Information supplied.
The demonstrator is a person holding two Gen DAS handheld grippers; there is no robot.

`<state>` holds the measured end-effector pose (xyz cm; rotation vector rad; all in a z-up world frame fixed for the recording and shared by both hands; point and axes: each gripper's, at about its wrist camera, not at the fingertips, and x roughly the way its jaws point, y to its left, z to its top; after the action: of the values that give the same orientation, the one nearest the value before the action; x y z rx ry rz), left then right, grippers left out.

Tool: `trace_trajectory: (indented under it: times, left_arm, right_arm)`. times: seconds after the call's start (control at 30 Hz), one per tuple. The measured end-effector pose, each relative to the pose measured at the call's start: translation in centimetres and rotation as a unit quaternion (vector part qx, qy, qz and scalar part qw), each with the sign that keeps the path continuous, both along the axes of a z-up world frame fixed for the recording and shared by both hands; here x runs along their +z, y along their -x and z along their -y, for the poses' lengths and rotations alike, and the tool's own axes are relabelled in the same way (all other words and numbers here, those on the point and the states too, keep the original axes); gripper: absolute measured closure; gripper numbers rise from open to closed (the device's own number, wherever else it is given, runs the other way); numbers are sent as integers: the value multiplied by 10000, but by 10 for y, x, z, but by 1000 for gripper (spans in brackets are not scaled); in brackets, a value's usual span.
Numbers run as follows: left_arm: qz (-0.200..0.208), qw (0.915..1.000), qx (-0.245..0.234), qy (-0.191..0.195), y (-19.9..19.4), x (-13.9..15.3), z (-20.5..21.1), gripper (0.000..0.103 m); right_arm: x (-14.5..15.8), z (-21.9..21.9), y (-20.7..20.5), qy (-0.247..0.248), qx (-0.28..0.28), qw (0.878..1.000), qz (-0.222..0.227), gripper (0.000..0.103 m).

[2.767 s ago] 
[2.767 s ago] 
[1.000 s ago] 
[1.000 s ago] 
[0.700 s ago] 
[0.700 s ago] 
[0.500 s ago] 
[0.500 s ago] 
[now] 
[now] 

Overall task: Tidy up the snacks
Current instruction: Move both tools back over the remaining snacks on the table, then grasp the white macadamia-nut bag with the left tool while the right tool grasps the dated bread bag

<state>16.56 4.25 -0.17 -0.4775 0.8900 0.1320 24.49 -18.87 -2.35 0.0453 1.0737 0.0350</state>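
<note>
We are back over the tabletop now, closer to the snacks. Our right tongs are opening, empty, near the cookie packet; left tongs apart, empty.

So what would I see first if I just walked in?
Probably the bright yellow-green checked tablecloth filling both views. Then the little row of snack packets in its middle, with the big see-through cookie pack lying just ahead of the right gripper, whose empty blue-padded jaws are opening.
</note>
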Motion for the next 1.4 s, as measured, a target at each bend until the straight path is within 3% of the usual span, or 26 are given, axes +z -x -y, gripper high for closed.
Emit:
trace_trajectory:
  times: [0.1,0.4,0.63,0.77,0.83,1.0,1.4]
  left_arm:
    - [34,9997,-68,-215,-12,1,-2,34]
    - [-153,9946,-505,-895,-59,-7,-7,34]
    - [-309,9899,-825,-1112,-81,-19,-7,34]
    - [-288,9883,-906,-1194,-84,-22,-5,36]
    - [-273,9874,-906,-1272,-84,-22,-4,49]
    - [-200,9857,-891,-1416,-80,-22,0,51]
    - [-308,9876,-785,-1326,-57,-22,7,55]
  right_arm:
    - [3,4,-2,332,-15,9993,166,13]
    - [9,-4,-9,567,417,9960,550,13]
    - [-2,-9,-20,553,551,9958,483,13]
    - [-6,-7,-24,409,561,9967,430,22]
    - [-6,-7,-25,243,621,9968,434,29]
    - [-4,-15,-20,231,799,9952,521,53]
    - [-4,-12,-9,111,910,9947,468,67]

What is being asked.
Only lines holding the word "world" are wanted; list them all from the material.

Response.
`<state>` holds the measured end-effector pose (xyz cm; rotation vector rad; all in a z-up world frame fixed for the recording and shared by both hands; point and axes: each gripper's, at about its wrist camera, not at the fingertips, and x roughly the way its jaws point, y to its left, z to its top; after the action: of the values that give the same orientation, the one nearest the value before the action; x y z rx ry rz), left then right, grippers left out.
Tool: `trace_trajectory: (indented under it: times, left_arm, right_arm)`. times: seconds after the call's start (control at 30 Hz), one per tuple. The measured end-effector pose, each relative to the pose measured at the call's start: translation in centimetres and rotation as a unit quaternion (vector part qx, qy, qz and scalar part qw), each with the sign that keeps the path continuous, both along the axes of a z-up world frame fixed for the recording and shared by both hands; here x runs along their +z, y along their -x and z along their -y, for the poses' lengths and rotations alike, and the tool's own axes are relabelled in the same way (all other words and numbers here, those on the point and the states too, keep the original axes); gripper: absolute measured closure; gripper numbers rise from open to closed (the device's own number, wherever else it is given, runs the other way); numbers are sent as integers: the value multiplied by 10000, but by 10 for y, x, z, but by 1000 for gripper (spans in brackets are not scaled); in brackets, a value's usual span.

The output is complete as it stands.